Logements insalubres, marchands de sommeil.... pour la plupart, la galère du logement et des conditions de vie indignes sont venues s'ajouter à la perte de l'emploi, à l'épreuve d'une séparation. Vient le témoignage d'un homme assis. "C'est tellement cher qu'on est obligé de louer des chambres insalubres ; l'état des lieux se fait la nuit."
Olivier a vécu 15 ans dans une cabane dans les bois. Depuis qu'il fréquente la Boutique Solidarité de Gagny, il a pu partir en voyage au Maroc, en Corrèze, ou encore dans le Midi. "Je fais également partie du café-philo qui a lieu toutes les semaines. Dans les Boutiques, on parle, on voyage, on s'entraide et il y a plein d'activités. C'est très important. Il faut plus de structures comme celles-là dans toutes les villes de France."
Détresse, Espoir, humour
De plus en plus de demandeurs d'asile, de sans-papier fréquentent les accueils de jour de la Fondation Abbé Pierre. Venus du Rwanda, d'Algérie ou encore de Sainte-Lucie, ils ont fait des études supérieures, parlent français et se retrouvent à la rue dès que leur titre de séjour n'est plus valable.
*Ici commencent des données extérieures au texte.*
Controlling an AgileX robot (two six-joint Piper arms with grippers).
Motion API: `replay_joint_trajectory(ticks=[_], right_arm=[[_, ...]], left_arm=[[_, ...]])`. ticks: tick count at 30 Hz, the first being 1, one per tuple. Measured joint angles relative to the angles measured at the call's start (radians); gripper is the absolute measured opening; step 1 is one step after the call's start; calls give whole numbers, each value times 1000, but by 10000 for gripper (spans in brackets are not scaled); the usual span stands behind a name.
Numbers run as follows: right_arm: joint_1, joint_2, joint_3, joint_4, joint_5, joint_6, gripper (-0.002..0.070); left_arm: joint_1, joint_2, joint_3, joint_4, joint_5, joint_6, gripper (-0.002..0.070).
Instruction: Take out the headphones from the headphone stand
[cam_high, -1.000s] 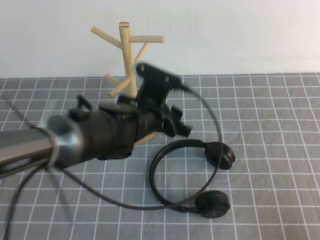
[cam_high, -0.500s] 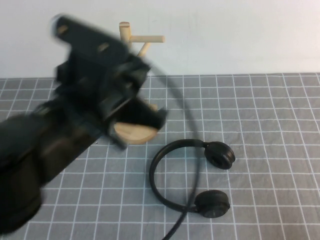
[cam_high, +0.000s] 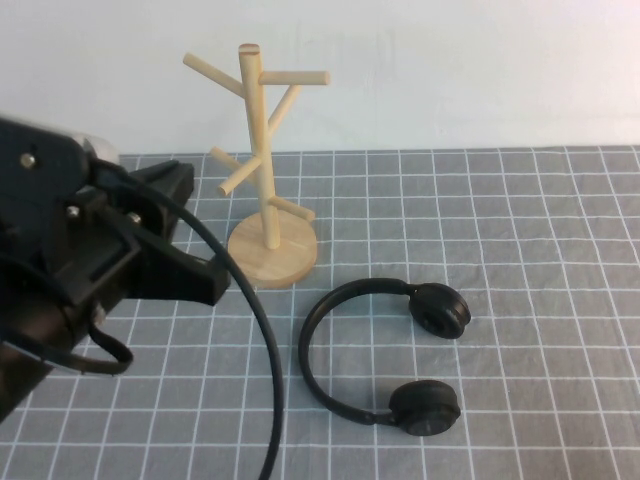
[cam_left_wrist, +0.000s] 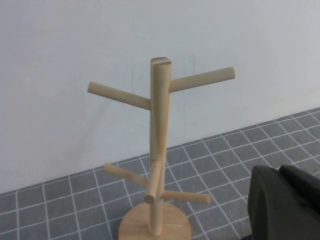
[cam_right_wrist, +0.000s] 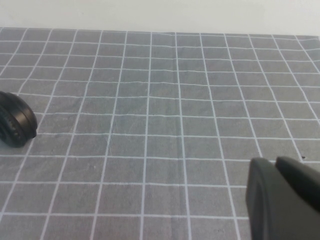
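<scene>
1. Headphones (cam_high: 385, 350) lie flat on the bench (cam_high: 560, 250), near the bare stand (cam_high: 268, 160).
2. Left gripper (cam_high: 190, 275) has withdrawn leftward, fingers clenched on nothing.
3. Right gripper (cam_right_wrist: 282, 200): low over bare bench; finger state cannot be told.
4. Removal appears complete.

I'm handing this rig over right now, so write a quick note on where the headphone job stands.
Left gripper: shut, holding nothing, up at the table's left near the stand.
Right gripper: low over bare mat; one ear cup shows in its wrist view.
Headphones: flat on the mat, in front and to the right of the stand, not touching it.
Done: headphones are off the stand, its pegs bare.
Left: probably just parking the arms.
</scene>
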Motion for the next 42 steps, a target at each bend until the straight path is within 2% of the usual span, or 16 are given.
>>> replay_joint_trajectory(ticks=[12,14,16,21,24,27,31,35,42], right_arm=[[0,0,0,0,0,1,-8],[0,0,0,0,0,1,-8],[0,0,0,7,0,1,-8],[0,0,0,0,0,1,-8],[0,0,0,0,0,1,-8],[0,0,0,0,0,1,-8],[0,0,0,7,0,1,-8],[0,0,0,7,0,1,-8],[0,0,0,7,0,-2,-8]], left_arm=[[0,-1,75,26,-56,-38,-3],[0,-15,108,72,-88,-111,-3],[0,-34,160,141,-140,-245,-3],[0,-88,303,426,-230,-571,-3],[0,-115,357,537,-241,-667,-3],[17,-138,403,586,-256,-717,-3],[115,-184,449,660,-296,-771,-3],[283,-277,470,769,-278,-860,-3],[618,-494,477,1042,62,-997,-3]])
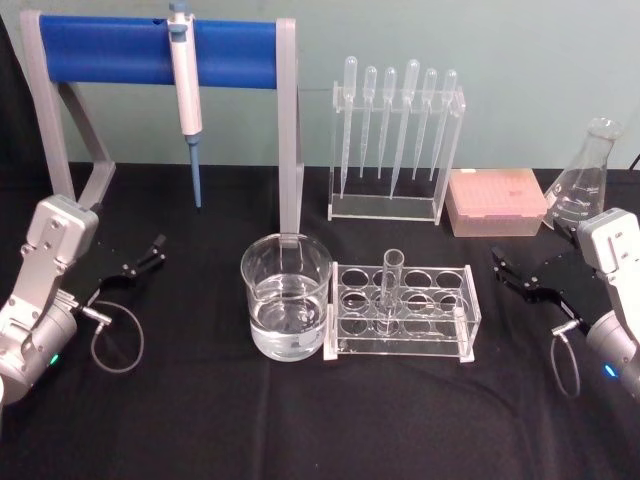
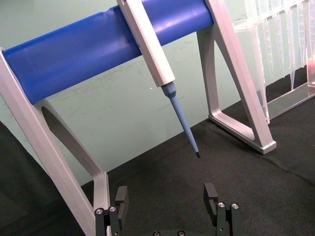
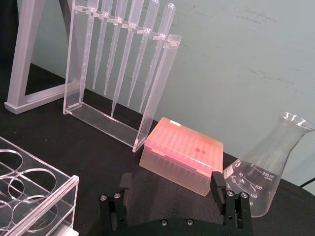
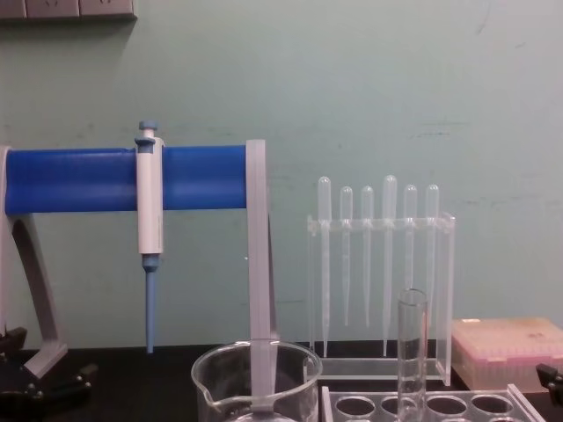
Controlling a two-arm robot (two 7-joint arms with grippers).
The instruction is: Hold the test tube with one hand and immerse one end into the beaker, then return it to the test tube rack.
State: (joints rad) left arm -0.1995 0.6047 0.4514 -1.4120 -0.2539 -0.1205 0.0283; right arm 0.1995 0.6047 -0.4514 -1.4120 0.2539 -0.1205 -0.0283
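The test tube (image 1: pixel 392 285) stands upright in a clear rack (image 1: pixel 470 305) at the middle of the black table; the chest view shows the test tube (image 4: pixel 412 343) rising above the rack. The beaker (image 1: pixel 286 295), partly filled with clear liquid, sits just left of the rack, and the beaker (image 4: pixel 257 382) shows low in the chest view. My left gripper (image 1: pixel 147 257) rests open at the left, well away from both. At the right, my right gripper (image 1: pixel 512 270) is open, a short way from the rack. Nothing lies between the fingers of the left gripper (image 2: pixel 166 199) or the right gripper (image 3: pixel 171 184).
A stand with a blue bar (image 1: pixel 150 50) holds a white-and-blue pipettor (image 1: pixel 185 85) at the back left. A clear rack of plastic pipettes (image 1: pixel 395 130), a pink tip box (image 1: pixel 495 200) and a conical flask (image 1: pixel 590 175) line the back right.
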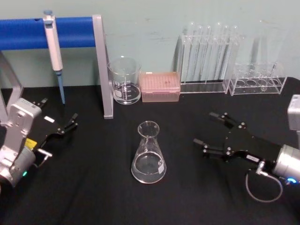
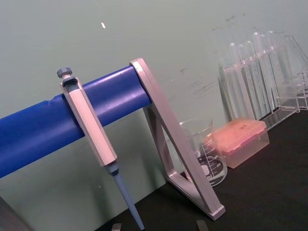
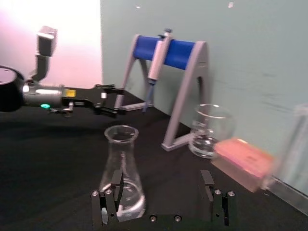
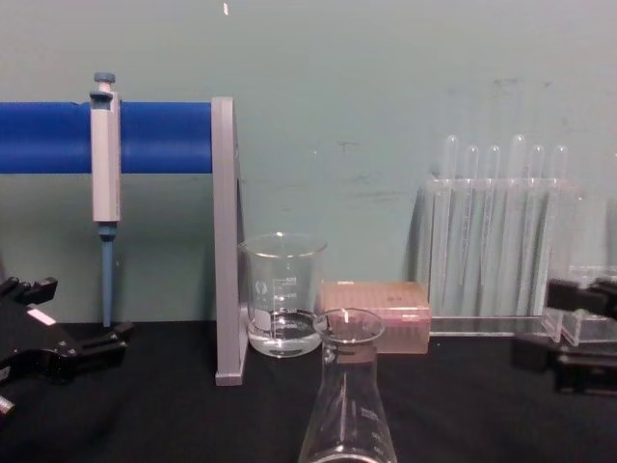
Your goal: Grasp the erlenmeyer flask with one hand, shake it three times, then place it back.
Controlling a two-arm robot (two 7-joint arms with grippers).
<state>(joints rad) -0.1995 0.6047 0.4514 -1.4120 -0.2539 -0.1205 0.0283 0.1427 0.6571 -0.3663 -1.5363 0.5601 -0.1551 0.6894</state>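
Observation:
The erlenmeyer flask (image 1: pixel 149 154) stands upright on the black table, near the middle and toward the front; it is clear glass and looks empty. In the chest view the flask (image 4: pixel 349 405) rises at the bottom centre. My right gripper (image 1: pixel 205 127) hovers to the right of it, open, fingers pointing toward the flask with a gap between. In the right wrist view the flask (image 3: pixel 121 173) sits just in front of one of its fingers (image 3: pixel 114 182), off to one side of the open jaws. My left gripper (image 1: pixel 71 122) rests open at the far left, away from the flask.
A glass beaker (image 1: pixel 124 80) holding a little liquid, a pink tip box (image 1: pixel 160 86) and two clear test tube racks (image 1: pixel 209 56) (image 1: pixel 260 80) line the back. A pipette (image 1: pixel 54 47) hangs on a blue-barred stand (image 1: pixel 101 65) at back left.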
Accès au logement, accès à la santé, accès à l'information... rien ne leur est possible sans l'aide des associations.
Lorsque l'on est une femme, la rue est dangereuse : "Je me suis retrouvée seule en pleine nuit et je ne pouvais pas appeler les forces de l'ordre, je n'étais pas en règle... Je veux vivre légalement dans ce pays que j'ai choisi. Donnez-moi une chance de pour ne plus penser tous les jours à l'endroit où je vais dormir le soir."
Une femme plus jeune se lève et prend la parole : "mon titre de séjour prend fin le 15 juillet. Est-ce normal d'appeler le 115 tous les soirs dans le pays des droits de l'Homme ?"
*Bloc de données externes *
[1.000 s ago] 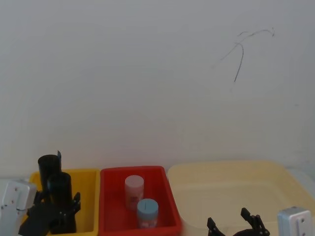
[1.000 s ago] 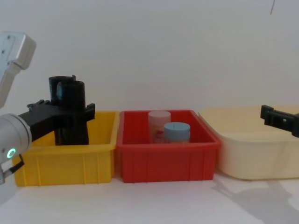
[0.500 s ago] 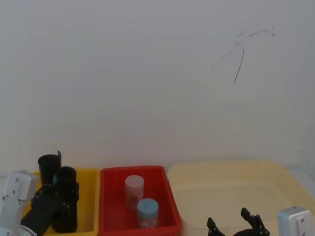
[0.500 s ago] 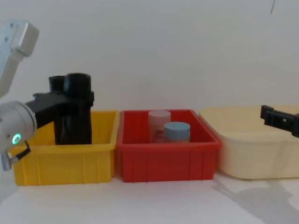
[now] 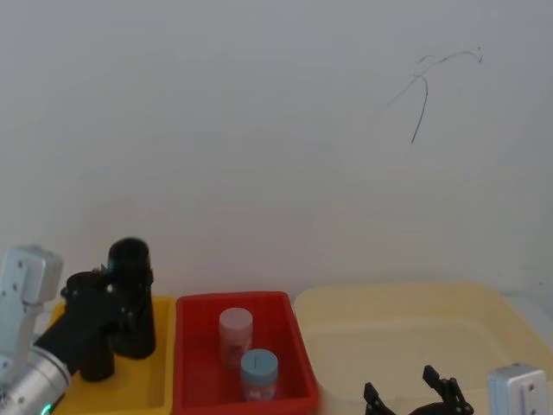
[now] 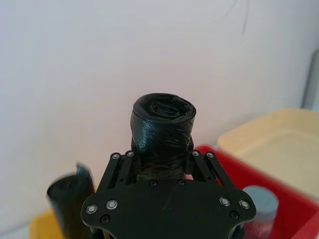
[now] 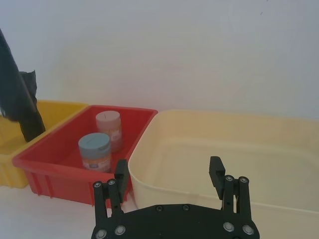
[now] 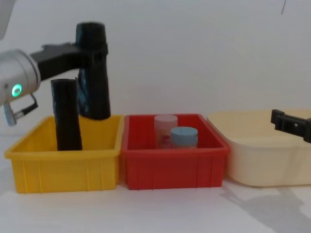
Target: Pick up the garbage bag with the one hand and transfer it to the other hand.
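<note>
**Materials and finishes**

- Garbage bag [image 6: 163, 130]: black plastic film, glossy, creased where it is wound at the top.
- Slimmer roll [image 8: 66, 114]: black film, matt.
- Yellow bin [image 8: 63, 170], red bin [image 8: 172, 170]: moulded plastic, smooth, slight sheen.
- Cream tub [image 8: 262, 162]: smooth plastic, duller finish.
- Pink jar [image 8: 165, 125], blue-lidded jar [image 8: 183, 137]: pale, matt-looking plastic.
- Left tool [image 6: 162, 162], right tool [image 7: 168, 167]: matt black plates with bright metal screw heads.
- Left arm joint [image 8: 19, 80]: silver, satin.
- Surface [image 8: 170, 213]: white, matt.

Table [image 8: 160, 213]: white, three containers in a row.
Left: yellow bin [image 8: 63, 170].
Middle: red bin [image 8: 175, 170], just beside the yellow.
Right: cream tub [image 8: 262, 165], beside the red.
</note>
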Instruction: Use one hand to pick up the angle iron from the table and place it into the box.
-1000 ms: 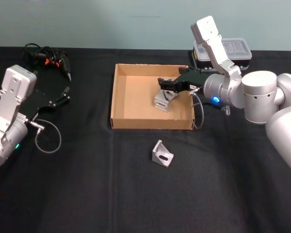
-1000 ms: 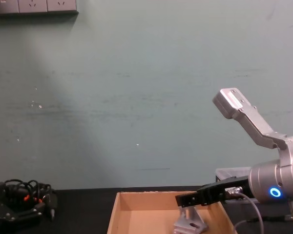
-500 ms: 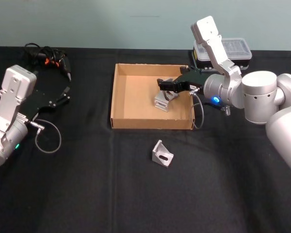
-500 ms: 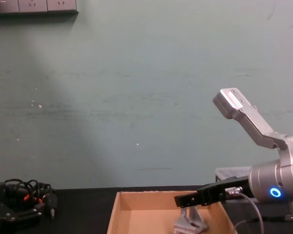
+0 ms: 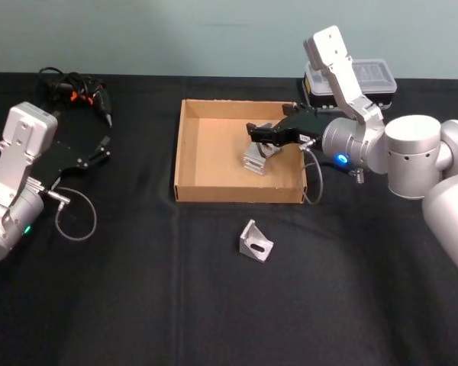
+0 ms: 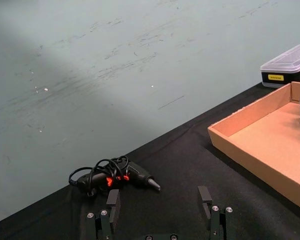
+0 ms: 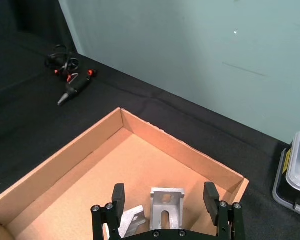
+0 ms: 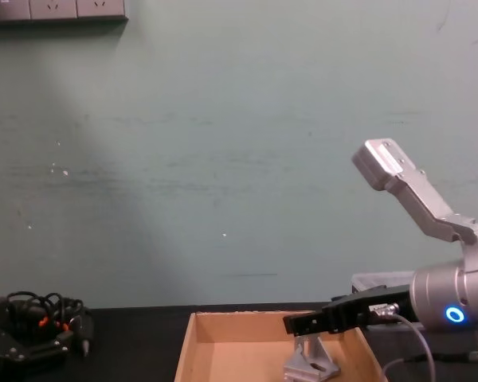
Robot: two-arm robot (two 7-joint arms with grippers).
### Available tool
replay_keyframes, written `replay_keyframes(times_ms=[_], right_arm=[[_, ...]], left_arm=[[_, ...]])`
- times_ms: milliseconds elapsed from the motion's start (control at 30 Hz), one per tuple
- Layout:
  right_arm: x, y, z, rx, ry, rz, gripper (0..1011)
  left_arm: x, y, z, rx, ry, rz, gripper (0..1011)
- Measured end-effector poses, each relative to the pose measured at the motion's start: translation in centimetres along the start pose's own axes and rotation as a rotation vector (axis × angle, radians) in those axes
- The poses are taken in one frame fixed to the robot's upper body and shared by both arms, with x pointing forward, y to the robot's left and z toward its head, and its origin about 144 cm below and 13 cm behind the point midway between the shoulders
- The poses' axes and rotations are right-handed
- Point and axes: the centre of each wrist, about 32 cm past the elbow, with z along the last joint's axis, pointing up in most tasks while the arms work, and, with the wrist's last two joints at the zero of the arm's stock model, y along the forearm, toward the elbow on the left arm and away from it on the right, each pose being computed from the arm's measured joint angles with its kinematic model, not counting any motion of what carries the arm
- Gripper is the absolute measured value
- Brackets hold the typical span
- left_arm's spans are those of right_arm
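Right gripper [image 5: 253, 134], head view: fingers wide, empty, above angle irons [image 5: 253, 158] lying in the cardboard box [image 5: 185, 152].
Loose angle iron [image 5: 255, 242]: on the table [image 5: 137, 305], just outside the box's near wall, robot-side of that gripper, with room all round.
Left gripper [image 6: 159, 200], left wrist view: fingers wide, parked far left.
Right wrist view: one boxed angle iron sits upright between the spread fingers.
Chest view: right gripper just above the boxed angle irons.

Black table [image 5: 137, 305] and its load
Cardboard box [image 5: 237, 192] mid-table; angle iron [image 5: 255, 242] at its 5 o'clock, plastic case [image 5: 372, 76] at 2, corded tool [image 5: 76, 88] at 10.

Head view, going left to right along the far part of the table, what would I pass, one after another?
black corded tool → cardboard box → clear-lidded plastic case
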Motion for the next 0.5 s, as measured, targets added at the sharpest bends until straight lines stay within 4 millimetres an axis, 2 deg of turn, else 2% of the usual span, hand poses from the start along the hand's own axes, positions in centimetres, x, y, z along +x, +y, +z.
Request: replay_keyframes(times_ms=[200, 500], right_arm=[[-0.2, -1.2, 0.0, 0.036, -0.013, 0.022, 1002], [-0.5, -4.3, -0.7, 0.084, -0.031, 0.079, 1000]], left_arm=[[0.0, 0.0, 0.0, 0.000, 0.000, 0.000, 1011], [0.0, 0.0, 0.0, 0.000, 0.000, 0.000, 1011]])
Yvette, 53 ans, bénévole à la Pension de famille de Cavaillon prend le micro : "De plus en plus de personnes à la rue sont pourchassées et arrêtées en été car il est interdit de mendier en ville pour préserver les touristes. Or des touristes, à Cavaillon, il n'y en a pas !"
Mobilisation collective
Plusieurs sénateurs de tous bords ont pris la parole au fil des témoignages pour souligner qu'effectivement il fallait faire pression pour que les lois votées soient appliquées : loi SRU, Dalo et plus récemment loi ALUR alors que quelques heures auparavant, dans la nuit de mercredi à jeudi, le gel des Allocations logement avait été évité de justesse à l'Assemblée Nationale.
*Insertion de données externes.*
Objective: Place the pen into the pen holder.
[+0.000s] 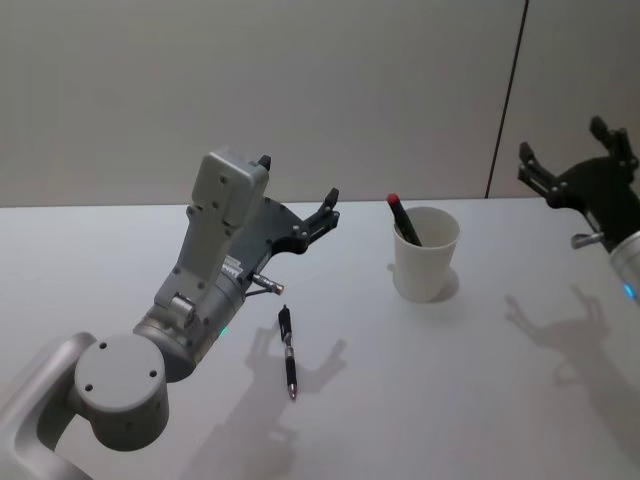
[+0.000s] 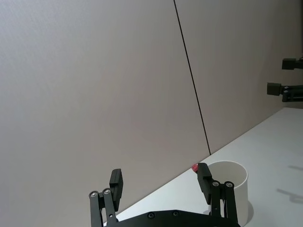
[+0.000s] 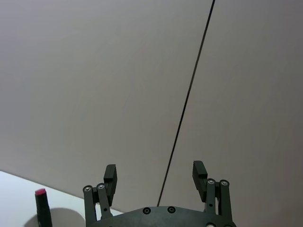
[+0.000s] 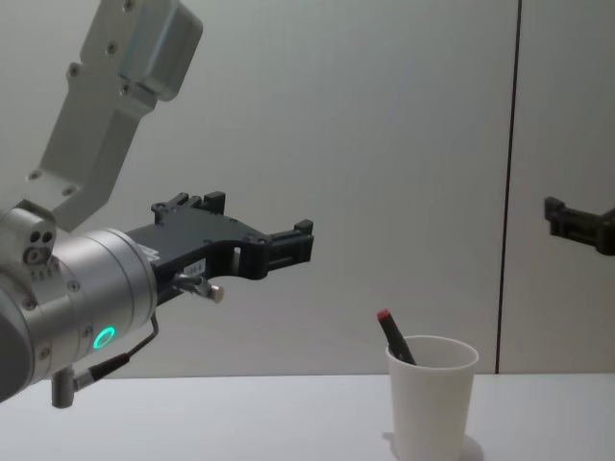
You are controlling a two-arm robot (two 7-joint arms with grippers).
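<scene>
My head camera looks down on the table (image 1: 480, 400), my chest camera level across it; both share the pen holder (image 1: 426, 265) at one o'clock. Both wrist cameras face the wall (image 3: 94, 94).

1. Plain pale wall (image 1: 250, 80), smooth and matte, spread to both sides of the seam.
2. Thin dark seam (image 1: 505, 100), straight from top to bottom of the wall, slightly slanted in the head view.
3. White table (image 1: 450, 400) below the seam, meeting the wall at the seam's foot.
4. Soft grey shadows (image 1: 545, 320) on the table, below the seam's foot and also further left of it; even, diffuse light.
</scene>
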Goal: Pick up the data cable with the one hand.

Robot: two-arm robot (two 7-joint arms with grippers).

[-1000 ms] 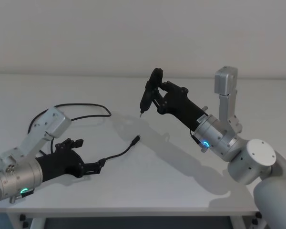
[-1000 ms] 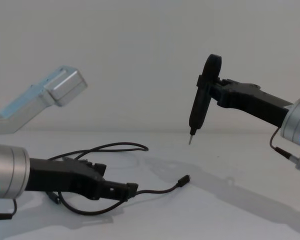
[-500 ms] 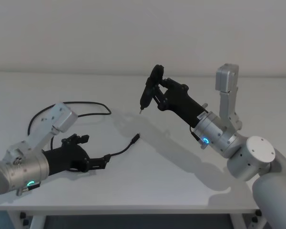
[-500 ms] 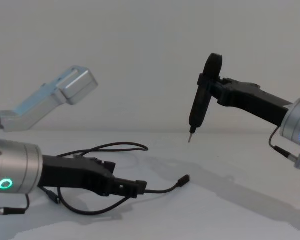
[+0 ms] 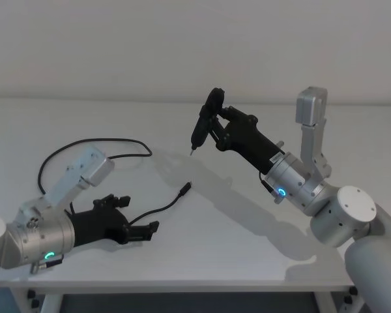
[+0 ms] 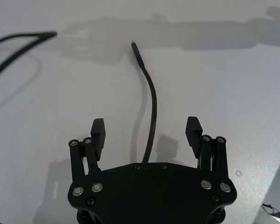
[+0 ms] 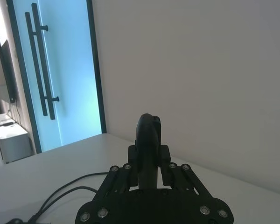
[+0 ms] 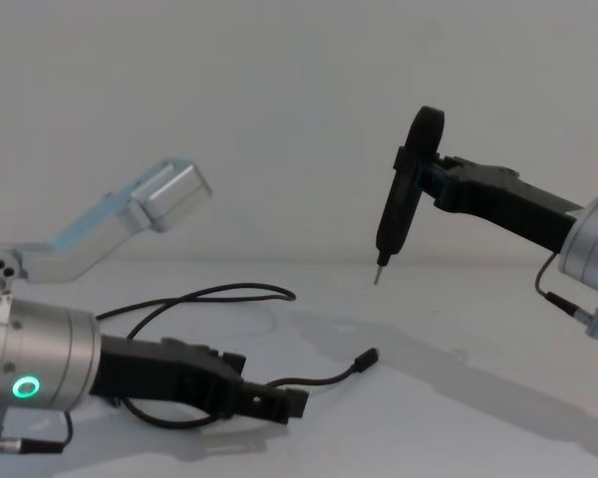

Marie-Noëlle Lienemann, ancienne ministre déléguée au Logement, a pris la parole pour dénoncer une situation inacceptable en temps de crise du logement : "Lorsque l'on voit que la BNP est capable de payer 6 millions d'euros de pénalités sans débourser un centime pour le logement social, il faut avoir la volonté de se battre et de se battre tous ensemble !"
Tous les élus présents ont reconnu que le logement ne doit pas être une marchandise comme une autre mais un Droit pour tous et que les moyens financiers octroyés aux communes qui favorisent la construction de logements sociaux sur leur terrritoire devaient être plus importants. Tous se sont engagés à veiller à ce que les lois soient bel et bien appliquées et à se faire les porte-voix de celles et ceux que l'on n'entend pas.
Cloturant cette matinée exceptionnelle, Jean-Pierre Bel et Claude Dilain ont affirmé que de telles rencontres devaient être multipliées. Et l'on a même entendu un souhait qui a fait l'unanimité : que le Droit au logement soit inscrit dans la Constitution.